Adobe grabs images and all rights .... on new Photoshop Express website
Posted on: Mon, 03/31/2008 - 14:51
Adobe grabs images and all rights .... on new Photoshop Express website
www.photoshop.com/express/index.html
8. Use of Your Content.
1. Adobe does not claim ownership of Your Content. However, with respect to Your Content that you submit or make available for inclusion on publicly accessible areas of the Services, you grant Adobe a worldwide, royalty-free, nonexclusive, perpetual, irrevocable, and fully sublicensable license to use, distribute, derive revenue or other remuneration from, reproduce, modify, adapt, publish, translate, publicly perform and publicly display such Content (in whole or in part) and to incorporate such Content into other Materials or works in any format or medium now known or later developed.
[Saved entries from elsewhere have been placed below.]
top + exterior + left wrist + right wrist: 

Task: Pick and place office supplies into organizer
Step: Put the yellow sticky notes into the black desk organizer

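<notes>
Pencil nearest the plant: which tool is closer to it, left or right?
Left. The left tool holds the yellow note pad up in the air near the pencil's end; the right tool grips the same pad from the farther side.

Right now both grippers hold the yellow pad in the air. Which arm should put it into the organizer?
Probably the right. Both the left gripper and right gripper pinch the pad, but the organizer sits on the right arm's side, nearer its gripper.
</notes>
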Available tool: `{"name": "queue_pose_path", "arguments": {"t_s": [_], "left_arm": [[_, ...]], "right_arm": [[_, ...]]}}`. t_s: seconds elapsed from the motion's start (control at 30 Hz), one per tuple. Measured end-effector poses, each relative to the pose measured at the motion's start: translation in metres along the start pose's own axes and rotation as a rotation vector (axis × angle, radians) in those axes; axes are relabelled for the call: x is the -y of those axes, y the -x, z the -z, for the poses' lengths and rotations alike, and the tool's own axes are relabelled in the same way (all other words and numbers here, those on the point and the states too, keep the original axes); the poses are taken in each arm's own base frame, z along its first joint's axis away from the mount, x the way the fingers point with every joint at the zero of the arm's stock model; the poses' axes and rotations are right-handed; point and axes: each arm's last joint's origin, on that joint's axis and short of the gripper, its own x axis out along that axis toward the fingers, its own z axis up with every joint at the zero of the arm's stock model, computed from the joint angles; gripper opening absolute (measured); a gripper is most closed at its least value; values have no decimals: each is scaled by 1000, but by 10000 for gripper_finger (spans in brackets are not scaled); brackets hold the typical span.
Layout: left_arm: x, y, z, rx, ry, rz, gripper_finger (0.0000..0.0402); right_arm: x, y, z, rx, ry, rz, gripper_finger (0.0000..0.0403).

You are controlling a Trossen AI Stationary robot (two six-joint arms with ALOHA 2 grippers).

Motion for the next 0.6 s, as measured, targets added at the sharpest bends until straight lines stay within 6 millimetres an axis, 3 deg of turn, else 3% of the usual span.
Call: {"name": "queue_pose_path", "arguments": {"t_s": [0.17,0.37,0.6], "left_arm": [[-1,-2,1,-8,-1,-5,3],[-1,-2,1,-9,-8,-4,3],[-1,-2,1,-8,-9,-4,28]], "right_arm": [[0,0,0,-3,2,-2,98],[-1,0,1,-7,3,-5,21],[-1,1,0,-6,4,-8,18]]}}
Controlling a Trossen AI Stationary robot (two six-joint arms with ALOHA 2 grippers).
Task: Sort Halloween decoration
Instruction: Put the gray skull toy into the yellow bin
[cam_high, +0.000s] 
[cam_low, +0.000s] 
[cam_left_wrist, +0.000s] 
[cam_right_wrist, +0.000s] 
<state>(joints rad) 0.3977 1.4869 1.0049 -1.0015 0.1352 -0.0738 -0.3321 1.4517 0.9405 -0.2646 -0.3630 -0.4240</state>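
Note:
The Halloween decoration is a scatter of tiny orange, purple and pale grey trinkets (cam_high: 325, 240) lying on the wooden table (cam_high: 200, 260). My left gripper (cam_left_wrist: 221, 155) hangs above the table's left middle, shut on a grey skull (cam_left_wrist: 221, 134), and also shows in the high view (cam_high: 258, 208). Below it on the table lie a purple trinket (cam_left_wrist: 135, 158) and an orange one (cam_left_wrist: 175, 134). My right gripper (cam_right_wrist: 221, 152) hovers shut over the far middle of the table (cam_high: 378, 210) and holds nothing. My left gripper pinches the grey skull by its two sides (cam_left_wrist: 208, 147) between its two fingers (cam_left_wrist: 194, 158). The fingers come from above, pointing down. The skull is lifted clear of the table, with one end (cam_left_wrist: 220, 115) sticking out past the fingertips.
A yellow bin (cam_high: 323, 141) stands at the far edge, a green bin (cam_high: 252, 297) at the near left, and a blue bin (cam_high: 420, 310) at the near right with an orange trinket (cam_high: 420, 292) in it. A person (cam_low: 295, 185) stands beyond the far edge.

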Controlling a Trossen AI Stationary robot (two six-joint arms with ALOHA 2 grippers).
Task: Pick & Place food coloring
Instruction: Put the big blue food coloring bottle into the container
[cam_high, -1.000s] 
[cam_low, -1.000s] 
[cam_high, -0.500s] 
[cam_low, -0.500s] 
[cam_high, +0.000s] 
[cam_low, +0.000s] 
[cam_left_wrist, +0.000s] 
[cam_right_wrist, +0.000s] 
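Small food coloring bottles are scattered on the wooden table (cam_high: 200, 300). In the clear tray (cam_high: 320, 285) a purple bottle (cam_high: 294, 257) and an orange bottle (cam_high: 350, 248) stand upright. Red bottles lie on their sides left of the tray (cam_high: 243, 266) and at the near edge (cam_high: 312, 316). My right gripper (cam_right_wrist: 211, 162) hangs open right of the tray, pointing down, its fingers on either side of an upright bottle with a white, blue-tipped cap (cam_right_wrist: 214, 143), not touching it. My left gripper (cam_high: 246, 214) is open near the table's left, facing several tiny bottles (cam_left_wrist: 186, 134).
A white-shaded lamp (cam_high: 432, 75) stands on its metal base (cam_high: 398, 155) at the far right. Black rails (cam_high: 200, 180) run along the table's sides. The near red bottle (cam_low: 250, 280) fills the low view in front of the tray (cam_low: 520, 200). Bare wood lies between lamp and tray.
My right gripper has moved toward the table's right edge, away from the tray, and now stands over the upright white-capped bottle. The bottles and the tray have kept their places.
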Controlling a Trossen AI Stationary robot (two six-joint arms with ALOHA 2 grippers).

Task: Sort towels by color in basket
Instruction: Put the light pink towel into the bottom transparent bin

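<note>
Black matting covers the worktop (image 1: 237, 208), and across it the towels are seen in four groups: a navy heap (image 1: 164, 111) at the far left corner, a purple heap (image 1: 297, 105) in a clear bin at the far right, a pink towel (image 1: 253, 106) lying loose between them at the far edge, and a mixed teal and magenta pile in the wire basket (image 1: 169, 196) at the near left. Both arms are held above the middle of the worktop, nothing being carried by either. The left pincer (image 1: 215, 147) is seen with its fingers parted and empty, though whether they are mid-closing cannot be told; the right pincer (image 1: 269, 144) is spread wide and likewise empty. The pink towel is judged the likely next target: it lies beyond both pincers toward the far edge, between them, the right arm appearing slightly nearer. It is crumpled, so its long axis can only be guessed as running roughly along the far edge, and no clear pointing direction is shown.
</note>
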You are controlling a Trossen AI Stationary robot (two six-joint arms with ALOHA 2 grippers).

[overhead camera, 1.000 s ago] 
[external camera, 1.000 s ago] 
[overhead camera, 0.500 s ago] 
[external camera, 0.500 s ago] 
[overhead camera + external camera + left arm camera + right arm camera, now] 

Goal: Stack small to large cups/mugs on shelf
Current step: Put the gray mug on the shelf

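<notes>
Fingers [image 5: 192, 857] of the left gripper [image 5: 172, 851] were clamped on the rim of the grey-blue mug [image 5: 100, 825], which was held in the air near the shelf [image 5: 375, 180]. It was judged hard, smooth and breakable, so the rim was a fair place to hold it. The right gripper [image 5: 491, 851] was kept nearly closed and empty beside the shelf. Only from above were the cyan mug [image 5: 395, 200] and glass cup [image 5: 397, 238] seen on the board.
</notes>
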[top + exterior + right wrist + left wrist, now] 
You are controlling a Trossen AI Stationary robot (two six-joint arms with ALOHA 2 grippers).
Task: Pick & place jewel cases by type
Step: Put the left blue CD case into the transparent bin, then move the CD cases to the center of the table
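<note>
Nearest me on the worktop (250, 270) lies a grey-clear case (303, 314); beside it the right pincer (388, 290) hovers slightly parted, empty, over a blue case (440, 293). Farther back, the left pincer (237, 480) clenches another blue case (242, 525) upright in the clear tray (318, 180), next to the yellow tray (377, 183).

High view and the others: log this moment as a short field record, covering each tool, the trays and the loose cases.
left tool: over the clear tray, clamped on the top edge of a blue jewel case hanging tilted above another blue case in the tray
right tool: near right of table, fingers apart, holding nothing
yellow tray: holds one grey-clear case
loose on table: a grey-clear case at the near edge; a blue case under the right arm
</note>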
New terms and conditions for Photoshop Express are at http://www.photoshop.com/express/pxterms.html
Much better, discriminating between the minimal rights Adobe needs in order to provide the service, and rights necessary to facilitate sharing of your material with others:-
Well done Adobe!
©A admin
Also maybe worth mentioning:
It also seems that:
3. Sharing Your Photos:
....and recipients may in the future be able to share Your Content with others, add Your Content to their own accounts, and make photographic prints of Your Content.....
As apparently FaceBook and Flickr can be accessed/shared from the site, not sure it's detailed enough information if it includes any of these services?
.. be interested if they do revise their world domineering terms and conditions otherwise a lot of pro-sumers (what a horrible word) could get suckered right in ...
I saw that last week and was unsure whether to flag it up here because Adobe quickly said they'd revise these terms. Photoshop Express offers a 'sharing' facility which allows any image you upload to become common property of visitors to adjust and incorporate (make derivative works from) and download - basically public domain. I thought that's what Adobe were possibly trying to accomodate in the T&C's, but the lawyers had gone for full world domination as usual.
Here it crashed Firefox impressively hard after a few minutes use.